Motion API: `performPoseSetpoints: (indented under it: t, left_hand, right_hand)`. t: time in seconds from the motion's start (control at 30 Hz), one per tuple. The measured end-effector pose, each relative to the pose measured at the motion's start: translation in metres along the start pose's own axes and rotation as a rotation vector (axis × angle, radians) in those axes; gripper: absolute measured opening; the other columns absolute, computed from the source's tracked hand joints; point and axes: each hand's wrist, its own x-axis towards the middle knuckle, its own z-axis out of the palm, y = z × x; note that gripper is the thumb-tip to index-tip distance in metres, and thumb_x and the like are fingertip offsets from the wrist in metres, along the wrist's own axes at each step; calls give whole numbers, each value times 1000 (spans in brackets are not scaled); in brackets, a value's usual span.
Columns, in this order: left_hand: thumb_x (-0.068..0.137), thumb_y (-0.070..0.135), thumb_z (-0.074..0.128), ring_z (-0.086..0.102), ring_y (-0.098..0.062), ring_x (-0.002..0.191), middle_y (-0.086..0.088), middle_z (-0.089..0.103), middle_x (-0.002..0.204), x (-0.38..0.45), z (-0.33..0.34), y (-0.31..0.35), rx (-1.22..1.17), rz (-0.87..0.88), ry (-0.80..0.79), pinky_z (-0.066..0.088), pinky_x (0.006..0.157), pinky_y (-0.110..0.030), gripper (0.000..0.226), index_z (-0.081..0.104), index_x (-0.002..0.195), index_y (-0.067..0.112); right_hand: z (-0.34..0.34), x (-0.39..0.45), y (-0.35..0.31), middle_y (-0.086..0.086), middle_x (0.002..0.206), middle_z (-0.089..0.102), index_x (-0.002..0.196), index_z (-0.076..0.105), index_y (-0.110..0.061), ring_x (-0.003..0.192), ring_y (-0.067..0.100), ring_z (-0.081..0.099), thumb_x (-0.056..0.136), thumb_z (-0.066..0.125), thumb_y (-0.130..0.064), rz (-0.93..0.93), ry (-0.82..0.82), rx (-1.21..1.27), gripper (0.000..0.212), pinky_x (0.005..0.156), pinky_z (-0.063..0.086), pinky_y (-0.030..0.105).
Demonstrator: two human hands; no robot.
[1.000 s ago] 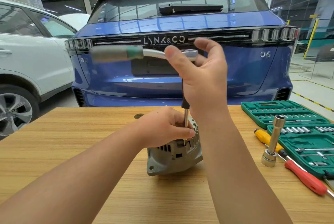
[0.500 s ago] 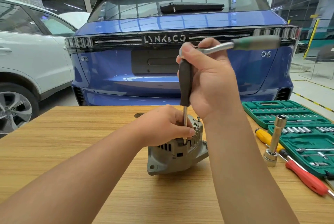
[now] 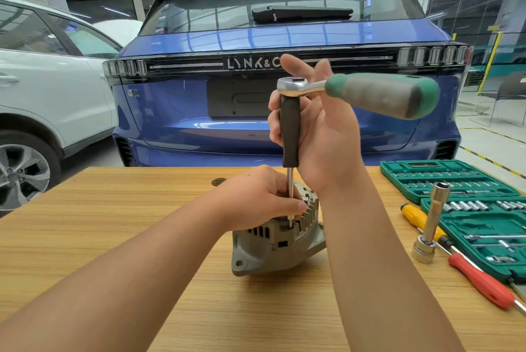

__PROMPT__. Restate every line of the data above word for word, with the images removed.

__ANSWER TO THIS PROBLEM__.
Motion API: `performPoseSetpoints: (indented under it: t, left_hand, right_hand)`. t: time in seconds from the motion's start (control at 30 Hz), one per tuple. The measured end-effector pose, each relative to the pose measured at the motion's start: translation in metres along the start pose's own axes and rotation as a rotation vector (axis × angle, radians) in those axes; gripper: absolute measured opening; the other columns absolute, computed from the source's tracked hand joints; point and axes: each hand's wrist, its own x-axis towards the middle knuckle, its own z-axis out of the palm, y = z × x; note that gripper is the thumb-tip to index-tip distance in metres, and thumb_x and the like are fingertip offsets from the wrist in metres, along the wrist's own axes at each step; calls give whole numbers, each value times 1000 (spans in brackets are not scaled); in brackets, a value's usual span.
Columns, in this order: left_hand: thumb_x (-0.068..0.137), thumb_y (-0.070..0.135), thumb_z (-0.074..0.128), ring_z (-0.086..0.102), ring_y (-0.098..0.062), ring_x (-0.002..0.191), middle_y (-0.086..0.088), middle_z (-0.089..0.103), middle_x (-0.002..0.204), x (-0.38..0.45), z (-0.33..0.34), y (-0.31..0.35), rx (-1.22..1.17), rz (-0.87..0.88), ry (-0.80..0.79), pinky_z (-0.066..0.088), pinky_x (0.006..0.157), pinky_y (-0.110..0.030), gripper (0.000..0.226), index_z (-0.081..0.104), index_x (-0.002..0.195), index_y (-0.067..0.112); right_hand: z (-0.34..0.34), x (-0.39..0.45), y (-0.35..0.31), middle_y (-0.086..0.086), middle_x (0.002..0.206), middle_z (-0.089..0.102), index_x (-0.002..0.196), index_z (-0.076..0.105), index_y (-0.110..0.061), ring_x (-0.003..0.192), ring_y (-0.067..0.100), ring_z (-0.081..0.099), thumb_x (-0.056..0.136), thumb_z (-0.066..0.125), thumb_y (-0.130..0.064), rz (-0.93..0.93), ry (-0.82..0.82), rx (-1.21..1.27), gripper (0.000..0.212), pinky_x (0.005..0.156), pinky_z (-0.063..0.086), pinky_y (-0.030..0.105).
Demonstrator: two human hands; no robot.
[1.000 s ago] 
[0.500 s ago] 
[now] 

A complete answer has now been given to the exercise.